What the task asks
With pictures removed, the data below should be returned exactly.

Segment Start: Given information

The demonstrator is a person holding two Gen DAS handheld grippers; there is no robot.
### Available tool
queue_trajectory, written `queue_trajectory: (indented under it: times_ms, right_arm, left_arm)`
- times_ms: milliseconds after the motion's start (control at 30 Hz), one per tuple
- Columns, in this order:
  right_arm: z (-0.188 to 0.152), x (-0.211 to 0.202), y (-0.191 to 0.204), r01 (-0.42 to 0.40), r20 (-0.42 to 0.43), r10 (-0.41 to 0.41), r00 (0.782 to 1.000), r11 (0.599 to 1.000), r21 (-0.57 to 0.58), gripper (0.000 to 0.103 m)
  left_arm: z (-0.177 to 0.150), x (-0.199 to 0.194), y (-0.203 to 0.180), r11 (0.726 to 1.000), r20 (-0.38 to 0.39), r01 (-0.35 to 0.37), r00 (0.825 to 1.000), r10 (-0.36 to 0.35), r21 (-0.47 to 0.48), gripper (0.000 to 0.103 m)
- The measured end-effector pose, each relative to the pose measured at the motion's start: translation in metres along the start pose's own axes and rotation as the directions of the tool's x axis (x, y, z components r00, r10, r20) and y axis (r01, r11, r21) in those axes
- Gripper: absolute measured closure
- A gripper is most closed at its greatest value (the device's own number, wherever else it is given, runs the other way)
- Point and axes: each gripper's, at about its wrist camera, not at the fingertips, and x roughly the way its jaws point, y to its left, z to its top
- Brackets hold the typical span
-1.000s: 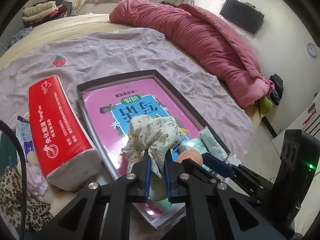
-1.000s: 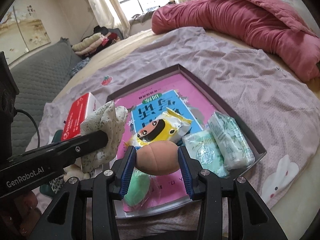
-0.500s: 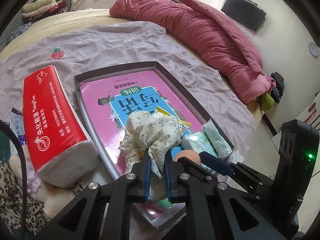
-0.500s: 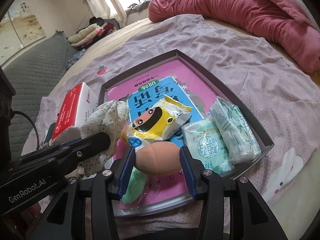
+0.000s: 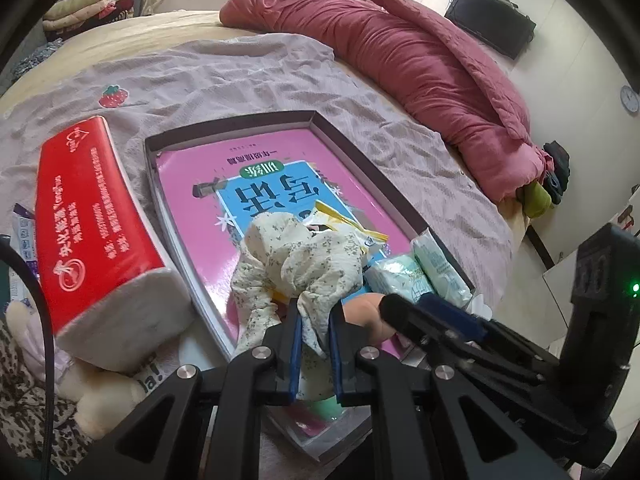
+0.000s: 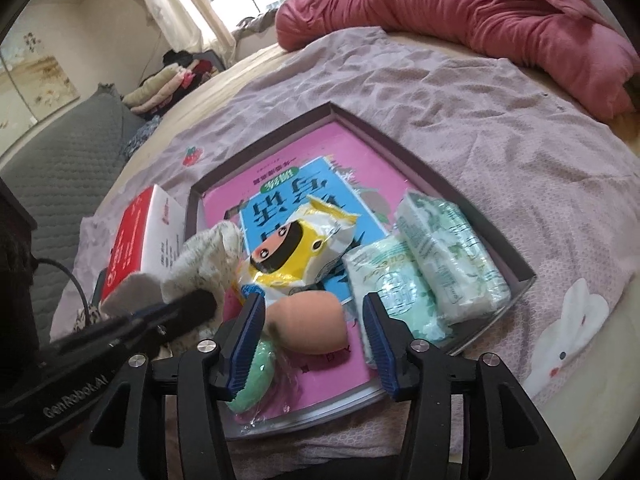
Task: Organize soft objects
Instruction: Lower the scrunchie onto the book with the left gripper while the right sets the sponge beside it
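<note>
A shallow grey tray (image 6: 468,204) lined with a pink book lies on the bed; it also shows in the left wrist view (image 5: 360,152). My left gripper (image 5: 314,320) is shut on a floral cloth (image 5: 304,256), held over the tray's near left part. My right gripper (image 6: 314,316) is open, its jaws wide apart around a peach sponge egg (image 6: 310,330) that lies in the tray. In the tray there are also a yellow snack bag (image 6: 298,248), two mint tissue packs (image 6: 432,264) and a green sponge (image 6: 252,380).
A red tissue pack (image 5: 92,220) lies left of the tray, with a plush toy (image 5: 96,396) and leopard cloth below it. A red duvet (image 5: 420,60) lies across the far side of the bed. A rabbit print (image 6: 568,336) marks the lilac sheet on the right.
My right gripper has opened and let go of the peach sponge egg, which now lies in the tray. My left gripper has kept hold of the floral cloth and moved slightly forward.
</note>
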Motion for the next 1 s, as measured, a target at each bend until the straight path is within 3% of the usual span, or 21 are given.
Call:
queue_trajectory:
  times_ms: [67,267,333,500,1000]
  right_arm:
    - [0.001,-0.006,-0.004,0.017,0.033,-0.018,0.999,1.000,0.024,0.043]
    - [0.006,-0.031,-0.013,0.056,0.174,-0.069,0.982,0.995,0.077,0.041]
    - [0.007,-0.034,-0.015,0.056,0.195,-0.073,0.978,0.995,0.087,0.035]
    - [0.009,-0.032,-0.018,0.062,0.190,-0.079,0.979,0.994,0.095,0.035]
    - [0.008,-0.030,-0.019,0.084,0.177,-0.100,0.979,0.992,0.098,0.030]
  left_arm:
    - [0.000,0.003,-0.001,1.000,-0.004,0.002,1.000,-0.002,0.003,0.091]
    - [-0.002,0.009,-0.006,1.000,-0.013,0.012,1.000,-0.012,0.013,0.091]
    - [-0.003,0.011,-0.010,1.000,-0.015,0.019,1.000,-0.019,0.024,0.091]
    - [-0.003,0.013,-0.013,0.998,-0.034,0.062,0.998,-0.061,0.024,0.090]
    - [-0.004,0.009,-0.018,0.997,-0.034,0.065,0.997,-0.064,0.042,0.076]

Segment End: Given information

Task solution
The demonstrator is a person holding two Gen DAS handheld grippers; there is no robot.
### Available tool
queue_trajectory, written `queue_trajectory: (indented under it: times_ms, right_arm, left_arm)`
- times_ms: milliseconds after the motion's start (control at 30 Hz), one per tuple
- Columns, in this order:
  right_arm: z (-0.188 to 0.152), x (-0.211 to 0.202), y (-0.191 to 0.204), r01 (-0.42 to 0.40), r20 (-0.42 to 0.43), r10 (-0.41 to 0.41), r00 (0.782 to 1.000), r11 (0.599 to 1.000), r21 (-0.57 to 0.58), gripper (0.000 to 0.103 m)
  left_arm: z (-0.177 to 0.150), x (-0.199 to 0.194), y (-0.203 to 0.180), r11 (0.726 to 1.000), r20 (-0.38 to 0.39), r01 (-0.35 to 0.37), r00 (0.825 to 1.000), r10 (-0.36 to 0.35), r21 (-0.47 to 0.48), gripper (0.000 to 0.103 m)
- The measured end-effector pose, each relative to the pose measured at the motion's start: translation in metres along the start pose's own axes and rotation as the directions of the tool's x axis (x, y, z components r00, r10, r20) and y axis (r01, r11, r21) in those axes
- Gripper: absolute measured closure
- A gripper is most closed at its greatest value (the device's own number, wherever else it is given, runs the other way)
- Point and axes: each gripper's, at about its wrist camera, not at the fingertips, and x roughly the way its jaws point, y to its left, z to its top
- Brackets hold the typical span
-1.000s: 
-1.000s: 
-0.500s: 
-0.500s: 
+0.000s: 
+0.000s: 
Task: Organize soft objects
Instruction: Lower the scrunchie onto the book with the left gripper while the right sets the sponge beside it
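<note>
A shallow grey tray (image 6: 468,204) lined with a pink book lies on the bed; it also shows in the left wrist view (image 5: 360,152). My left gripper (image 5: 314,320) is shut on a floral cloth (image 5: 304,256), held over the tray's near left part. My right gripper (image 6: 314,316) is open, its jaws wide apart around a peach sponge egg (image 6: 310,330) that lies in the tray. In the tray there are also a yellow snack bag (image 6: 298,248), two mint tissue packs (image 6: 432,264) and a green sponge (image 6: 252,380).
A red tissue pack (image 5: 92,220) lies left of the tray, with a plush toy (image 5: 96,396) and leopard cloth below it. A red duvet (image 5: 420,60) lies across the far side of the bed. A rabbit print (image 6: 568,336) marks the lilac sheet on the right.
My right gripper has opened and let go of the peach sponge egg, which now lies in the tray. My left gripper has kept hold of the floral cloth and moved slightly forward.
</note>
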Motion for the next 1 s, as measured, a target at each bend until the straight path is within 3% of the usual span, or 21 are given.
Call:
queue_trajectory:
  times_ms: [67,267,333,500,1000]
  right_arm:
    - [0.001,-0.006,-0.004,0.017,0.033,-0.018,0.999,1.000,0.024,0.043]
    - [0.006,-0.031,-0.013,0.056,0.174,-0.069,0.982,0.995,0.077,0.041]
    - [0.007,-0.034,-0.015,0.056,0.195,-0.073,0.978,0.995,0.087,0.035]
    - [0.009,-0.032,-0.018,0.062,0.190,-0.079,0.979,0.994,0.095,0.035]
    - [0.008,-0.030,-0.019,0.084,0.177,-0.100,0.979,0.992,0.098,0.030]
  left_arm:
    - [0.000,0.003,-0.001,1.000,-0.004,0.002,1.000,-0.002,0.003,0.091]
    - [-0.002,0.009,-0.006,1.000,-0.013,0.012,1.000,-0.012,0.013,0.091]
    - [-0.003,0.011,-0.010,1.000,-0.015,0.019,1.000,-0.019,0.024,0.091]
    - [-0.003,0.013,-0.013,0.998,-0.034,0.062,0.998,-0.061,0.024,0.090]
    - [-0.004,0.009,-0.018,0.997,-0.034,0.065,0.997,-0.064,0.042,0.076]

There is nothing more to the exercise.